Info édition : Pour l'eo : n°42135 au dessus du code barre
Résumé de la série : On ne sait presque rien de lui. Il travaille dans le commerce, mais ce n'est pas un homme pressé ; il aime les femmes, mais préfère vivre seul ; c'est un gastronome, mais il apprécie par-dessus tout la cuisine simple des quartiers populaires... Cet homme, c'est le gourmet solitaire. Imaginé par Masayuki Kusumi, ce personnage hors du commun prend vie sous la plume de Jirô Taniguchi, sur un mode de récit proche de l'Homme qui marche : chaque histoire l'amène ainsi à goûter un plat typiquement japonais, faisant renaître en lui des souvenirs enfouis, émerger des pensées neuves ou suscitant de furtives rencontres. Ainsi la visite d'un sushi-bar au milieu de l'après-midi lui fait-il voir d'un autre oeil les innocentes ménagères qui fréquentent le lieu, ou prend-il conscience, à l'occasion du match de Base-ball, des vertus tonifiantes du curry.

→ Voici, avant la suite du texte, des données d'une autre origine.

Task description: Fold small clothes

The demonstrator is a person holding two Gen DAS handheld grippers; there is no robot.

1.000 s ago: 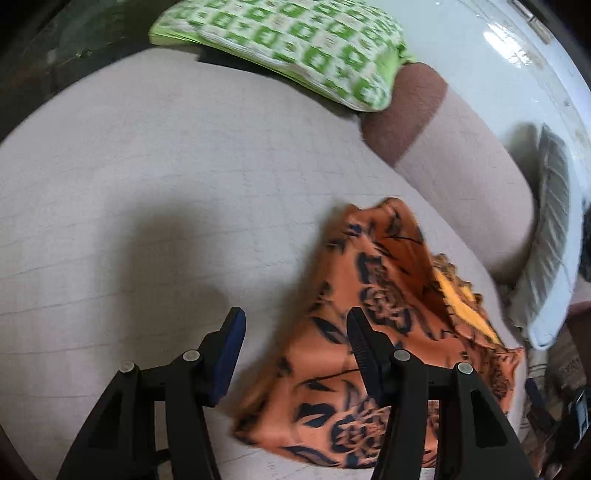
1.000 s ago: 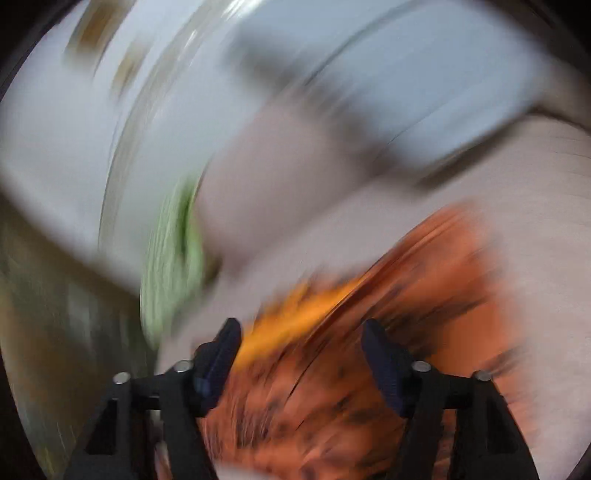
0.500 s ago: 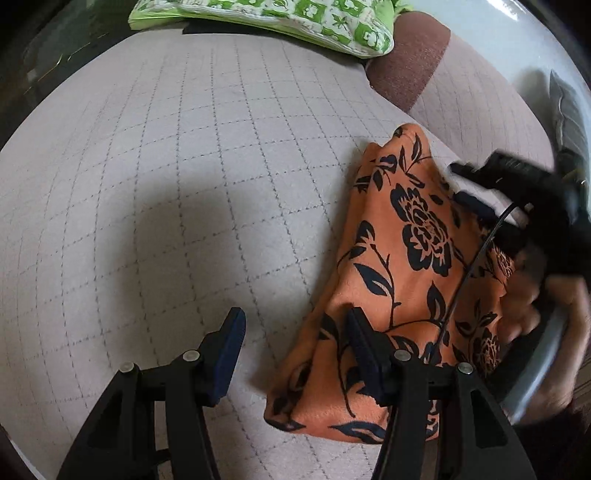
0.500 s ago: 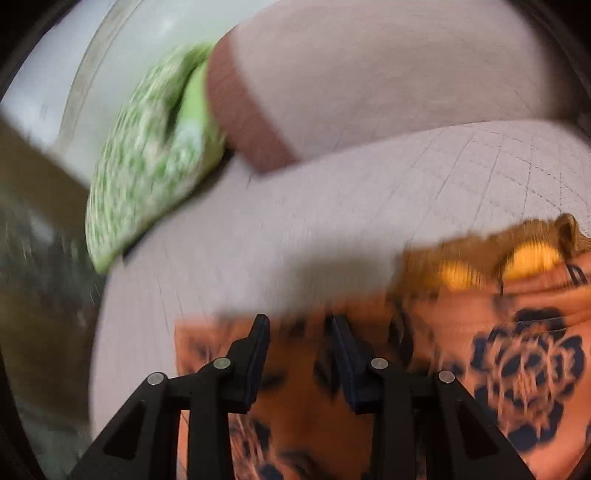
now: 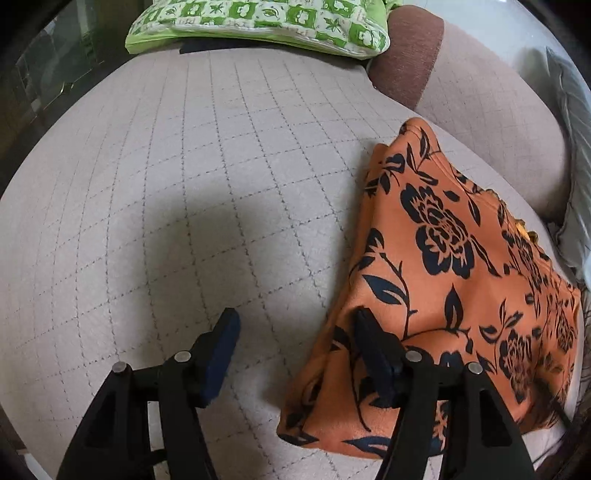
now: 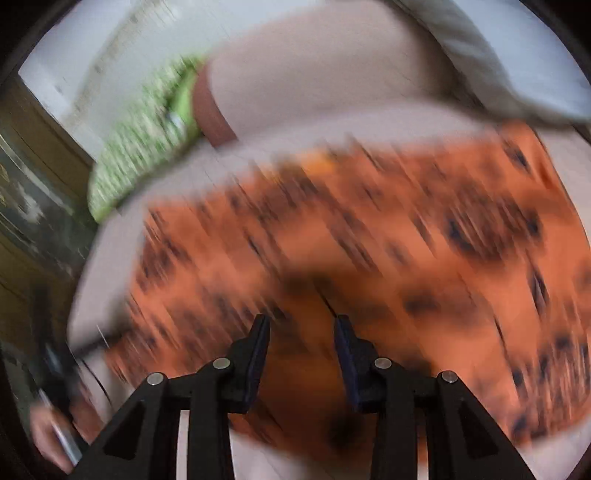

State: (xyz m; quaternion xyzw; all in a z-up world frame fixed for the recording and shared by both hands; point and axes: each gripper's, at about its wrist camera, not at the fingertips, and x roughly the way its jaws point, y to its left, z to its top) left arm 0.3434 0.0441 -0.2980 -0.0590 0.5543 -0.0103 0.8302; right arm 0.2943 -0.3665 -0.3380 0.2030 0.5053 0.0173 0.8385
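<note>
Cloth: an orange cloth (image 5: 443, 266) with black flowers is seen lying on the sofa seat (image 5: 207, 192), on the right side in the left wrist view. It is folded over, with a yellow bit peeking out at its far edge.
Left tongs: the left gripper (image 5: 295, 325) is held low over the seat, pointing down. Its jaws have just been opened wider. Only bare seat is seen between them. The right finger (image 5: 373, 347) is seen just over the near left edge of the cloth. Nothing is grasped.
Right tongs: the right gripper (image 6: 301, 332) is held over the cloth (image 6: 369, 258). This picture is very blurred. A gap is seen between the jaws, and no cloth is pinched between the pads.
Pillow: a green and white pillow (image 5: 258, 22) is laid at the far end of the seat, well apart from the cloth.
Backrest: a tan backrest (image 5: 495, 122) with a brown end is seen just behind the cloth.
Hand: a hand (image 6: 48, 432) is seen at the bottom left of the right wrist view, blurred.
</note>
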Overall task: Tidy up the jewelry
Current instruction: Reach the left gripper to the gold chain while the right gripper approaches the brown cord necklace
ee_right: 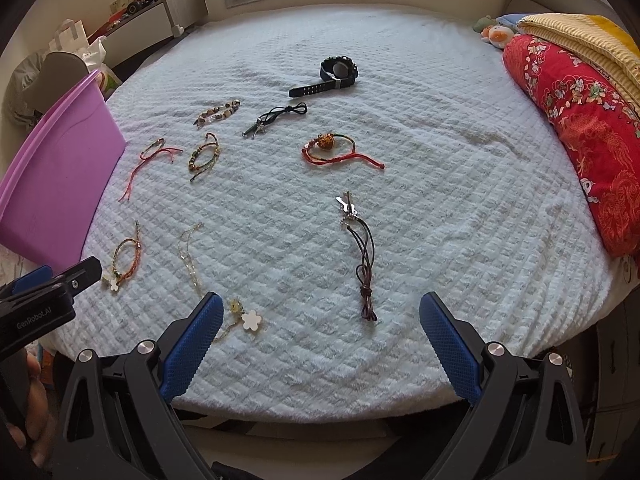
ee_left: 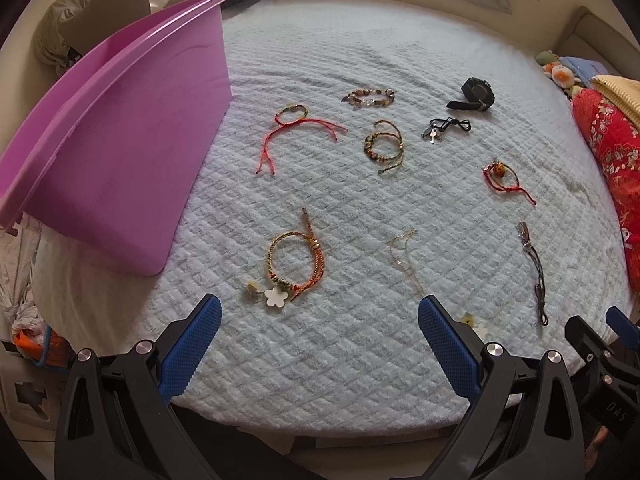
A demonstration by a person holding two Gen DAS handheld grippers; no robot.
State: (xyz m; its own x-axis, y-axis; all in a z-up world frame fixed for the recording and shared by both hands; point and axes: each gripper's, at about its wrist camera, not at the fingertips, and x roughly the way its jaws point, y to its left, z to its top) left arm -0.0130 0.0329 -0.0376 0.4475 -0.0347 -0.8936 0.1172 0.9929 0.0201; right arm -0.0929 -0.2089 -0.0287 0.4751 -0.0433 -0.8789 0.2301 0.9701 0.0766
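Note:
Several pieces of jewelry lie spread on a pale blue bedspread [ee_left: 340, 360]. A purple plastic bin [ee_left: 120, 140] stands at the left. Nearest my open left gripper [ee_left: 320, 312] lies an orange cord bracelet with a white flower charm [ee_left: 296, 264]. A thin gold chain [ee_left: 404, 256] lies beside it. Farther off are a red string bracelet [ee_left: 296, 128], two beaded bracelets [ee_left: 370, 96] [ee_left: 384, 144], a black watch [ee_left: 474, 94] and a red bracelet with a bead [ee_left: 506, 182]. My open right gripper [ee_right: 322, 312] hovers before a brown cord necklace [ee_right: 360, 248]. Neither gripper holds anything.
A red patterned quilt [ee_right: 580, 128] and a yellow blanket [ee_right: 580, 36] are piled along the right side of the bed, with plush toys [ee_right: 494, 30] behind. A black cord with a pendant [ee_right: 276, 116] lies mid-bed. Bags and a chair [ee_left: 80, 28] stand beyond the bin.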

Je m'étais beaucoup interrogée en le feuilletant à 2 ou 3 reprises. J'avais peur d'être déçue, de trouver celà banal et redondant. Mais j'ai goûté avec plaisir chaque chapitre et chaque plat.
Kusumi Masayuki nous invite à une promenade à travers la cuisine japonaise autant qu'à une dégustation gourmande et fine de celle-ci. Non seulement, il nous offre un bel et intéressant aperçu de l'univers culinaire nippon, mais encore il nous invite à un moment de joie paisible et de délectation simple mais jouisive. Les commentaires du gourmet solitaire sont précieux et comme le reflet de nos propres plaisirs, déconvenues, ou surprises gustatives. Il sait donner au quotidien et au repas une dimension presque épique, du moins poétique et épicurienne.
Le dessin de Jiro Taniguchi porte merveilleusement ce récit gastronomique et les détails portés aux plats en gros plans font rêver les papilles gustatives du lecteur.
Cette tranquille promenade n'est pas sans rappeler celle si philosphique et poétique de "l'Homme qui marche".
C'est une bonne B.D. très contemplative sur la bouffe. Et c'est vrai, qu'il donne envie de déguster les plats, de se poser à l'aise dans un estaminet et de voir les gens vivre leur repas.